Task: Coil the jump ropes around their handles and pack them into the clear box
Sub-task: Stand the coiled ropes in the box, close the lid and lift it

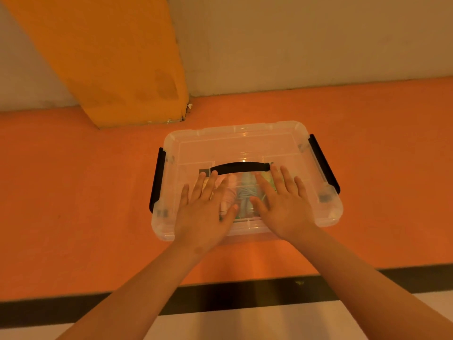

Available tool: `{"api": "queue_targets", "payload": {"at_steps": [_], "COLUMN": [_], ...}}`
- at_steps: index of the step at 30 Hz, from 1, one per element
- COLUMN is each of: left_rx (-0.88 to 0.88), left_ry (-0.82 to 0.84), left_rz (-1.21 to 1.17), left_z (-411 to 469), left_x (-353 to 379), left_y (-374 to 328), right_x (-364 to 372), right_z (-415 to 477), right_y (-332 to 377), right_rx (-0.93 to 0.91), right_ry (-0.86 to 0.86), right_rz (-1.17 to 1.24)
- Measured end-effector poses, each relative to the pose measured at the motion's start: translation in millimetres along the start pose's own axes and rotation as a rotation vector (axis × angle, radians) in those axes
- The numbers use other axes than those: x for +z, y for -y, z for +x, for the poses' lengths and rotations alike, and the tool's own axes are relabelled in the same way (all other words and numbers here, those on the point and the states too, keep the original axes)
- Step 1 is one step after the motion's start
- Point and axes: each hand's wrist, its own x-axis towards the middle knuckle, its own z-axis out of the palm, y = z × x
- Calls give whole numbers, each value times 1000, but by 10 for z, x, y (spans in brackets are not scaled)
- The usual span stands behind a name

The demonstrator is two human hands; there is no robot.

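Both bare forearms reach forward from the lower corners and converge toward the middle. The left hand [204, 212] lies palm down, fingers straight and slightly spread, thumb angled inward toward the other hand. The right hand [284, 204] mirrors it just beside, palm down, fingers extended and fanned, thumb pointing inward. The two thumbs are close together but apart. Wrists are straight.

We're only getting a smeary look at the jump ropes [245, 192] through the clear box [245, 143] mid-frame: pinkish and bluish blobs, and we're not making out coils or handles. Our left hand [203, 212] and right hand [284, 207] are covering the rest. Both forearms are running off the bottom edge, and the yellow pillar [110, 57] is getting cropped up top.
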Motion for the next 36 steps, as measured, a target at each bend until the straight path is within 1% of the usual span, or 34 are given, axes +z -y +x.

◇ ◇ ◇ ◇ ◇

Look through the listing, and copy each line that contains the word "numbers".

▸ EXERCISE SOLUTION:
- The numbers use other axes than those: x for +z, y for -y, z for +x, for the poses' lengths and rotations alike, and the tool's own axes are relabelled in the same way (all other words and numbers here, those on the point and the states too, keep the original axes)
- Calls give whole numbers, each value times 1000, but by 10 for z, x, y (spans in brackets are not scaled)

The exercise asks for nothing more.